### WORK TO BE COMPLETED
In how many lines of the data below does the word "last" appear? Reply with the number and nothing more.

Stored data
========

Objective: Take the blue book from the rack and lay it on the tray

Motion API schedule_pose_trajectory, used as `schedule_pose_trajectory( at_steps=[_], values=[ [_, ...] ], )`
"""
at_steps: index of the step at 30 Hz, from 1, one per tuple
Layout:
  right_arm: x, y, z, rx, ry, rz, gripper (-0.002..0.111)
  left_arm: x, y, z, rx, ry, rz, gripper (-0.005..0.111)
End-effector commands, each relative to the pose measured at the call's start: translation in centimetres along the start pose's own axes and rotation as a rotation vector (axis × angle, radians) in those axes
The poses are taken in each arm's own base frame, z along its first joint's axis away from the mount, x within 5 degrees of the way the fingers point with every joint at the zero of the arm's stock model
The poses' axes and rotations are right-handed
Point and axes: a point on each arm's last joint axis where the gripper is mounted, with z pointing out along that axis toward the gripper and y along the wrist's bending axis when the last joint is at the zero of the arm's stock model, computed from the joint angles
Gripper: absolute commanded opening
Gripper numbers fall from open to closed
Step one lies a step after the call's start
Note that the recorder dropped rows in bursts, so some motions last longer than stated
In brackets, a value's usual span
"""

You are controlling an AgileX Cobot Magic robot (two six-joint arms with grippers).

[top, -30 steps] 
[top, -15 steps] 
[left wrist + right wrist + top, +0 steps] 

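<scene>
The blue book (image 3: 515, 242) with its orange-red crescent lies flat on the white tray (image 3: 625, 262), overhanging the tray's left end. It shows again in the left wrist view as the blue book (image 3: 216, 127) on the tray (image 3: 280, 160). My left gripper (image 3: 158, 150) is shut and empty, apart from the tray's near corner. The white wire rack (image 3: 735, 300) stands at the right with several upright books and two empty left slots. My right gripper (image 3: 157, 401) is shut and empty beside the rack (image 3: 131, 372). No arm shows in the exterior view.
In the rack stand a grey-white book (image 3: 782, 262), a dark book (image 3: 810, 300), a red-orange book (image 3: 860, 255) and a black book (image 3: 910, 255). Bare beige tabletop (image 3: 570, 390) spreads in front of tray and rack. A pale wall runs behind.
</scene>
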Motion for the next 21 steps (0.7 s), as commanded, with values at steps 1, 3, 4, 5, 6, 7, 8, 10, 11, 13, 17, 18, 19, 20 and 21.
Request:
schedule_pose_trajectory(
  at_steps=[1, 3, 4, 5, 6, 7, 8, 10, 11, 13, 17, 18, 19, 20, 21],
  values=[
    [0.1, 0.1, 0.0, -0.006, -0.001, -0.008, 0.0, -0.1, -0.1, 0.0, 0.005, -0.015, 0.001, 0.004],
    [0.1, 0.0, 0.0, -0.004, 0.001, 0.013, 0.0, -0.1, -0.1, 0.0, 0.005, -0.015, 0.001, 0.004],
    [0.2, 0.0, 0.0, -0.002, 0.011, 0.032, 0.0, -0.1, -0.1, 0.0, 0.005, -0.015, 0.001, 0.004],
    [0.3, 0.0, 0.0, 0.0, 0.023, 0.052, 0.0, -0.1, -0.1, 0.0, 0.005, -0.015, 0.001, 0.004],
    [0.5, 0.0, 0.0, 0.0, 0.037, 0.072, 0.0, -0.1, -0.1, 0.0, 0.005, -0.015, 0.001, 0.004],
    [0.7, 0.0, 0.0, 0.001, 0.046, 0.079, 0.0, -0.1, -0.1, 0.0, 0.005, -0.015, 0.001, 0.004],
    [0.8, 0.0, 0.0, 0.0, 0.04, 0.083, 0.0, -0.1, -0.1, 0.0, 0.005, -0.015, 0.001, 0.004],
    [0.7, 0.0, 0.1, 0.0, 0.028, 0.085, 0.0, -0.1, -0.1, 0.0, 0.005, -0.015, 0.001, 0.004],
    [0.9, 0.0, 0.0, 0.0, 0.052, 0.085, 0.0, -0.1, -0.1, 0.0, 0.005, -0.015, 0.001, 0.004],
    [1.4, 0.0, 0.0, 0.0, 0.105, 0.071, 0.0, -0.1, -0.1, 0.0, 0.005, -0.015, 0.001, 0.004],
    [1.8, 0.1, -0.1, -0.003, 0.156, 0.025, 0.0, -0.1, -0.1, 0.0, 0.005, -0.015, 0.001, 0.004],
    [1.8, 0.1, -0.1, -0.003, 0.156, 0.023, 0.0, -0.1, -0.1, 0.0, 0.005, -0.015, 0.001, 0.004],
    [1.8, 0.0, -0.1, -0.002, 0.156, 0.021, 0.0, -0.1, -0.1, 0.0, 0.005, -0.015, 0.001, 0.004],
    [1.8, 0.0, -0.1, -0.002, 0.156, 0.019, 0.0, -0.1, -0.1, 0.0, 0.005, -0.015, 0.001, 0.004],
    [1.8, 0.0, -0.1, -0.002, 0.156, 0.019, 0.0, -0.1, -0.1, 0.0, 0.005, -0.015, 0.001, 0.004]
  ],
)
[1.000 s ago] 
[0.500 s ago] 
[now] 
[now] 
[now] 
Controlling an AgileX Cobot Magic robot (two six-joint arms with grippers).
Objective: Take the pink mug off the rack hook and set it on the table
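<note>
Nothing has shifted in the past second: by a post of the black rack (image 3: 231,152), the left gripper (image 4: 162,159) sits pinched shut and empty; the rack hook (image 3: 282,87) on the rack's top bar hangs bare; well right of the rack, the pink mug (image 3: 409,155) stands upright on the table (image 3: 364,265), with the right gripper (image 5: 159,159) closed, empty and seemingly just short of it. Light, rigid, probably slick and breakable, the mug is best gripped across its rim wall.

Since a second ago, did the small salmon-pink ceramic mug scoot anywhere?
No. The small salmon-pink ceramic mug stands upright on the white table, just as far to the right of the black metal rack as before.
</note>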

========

### RESULT
2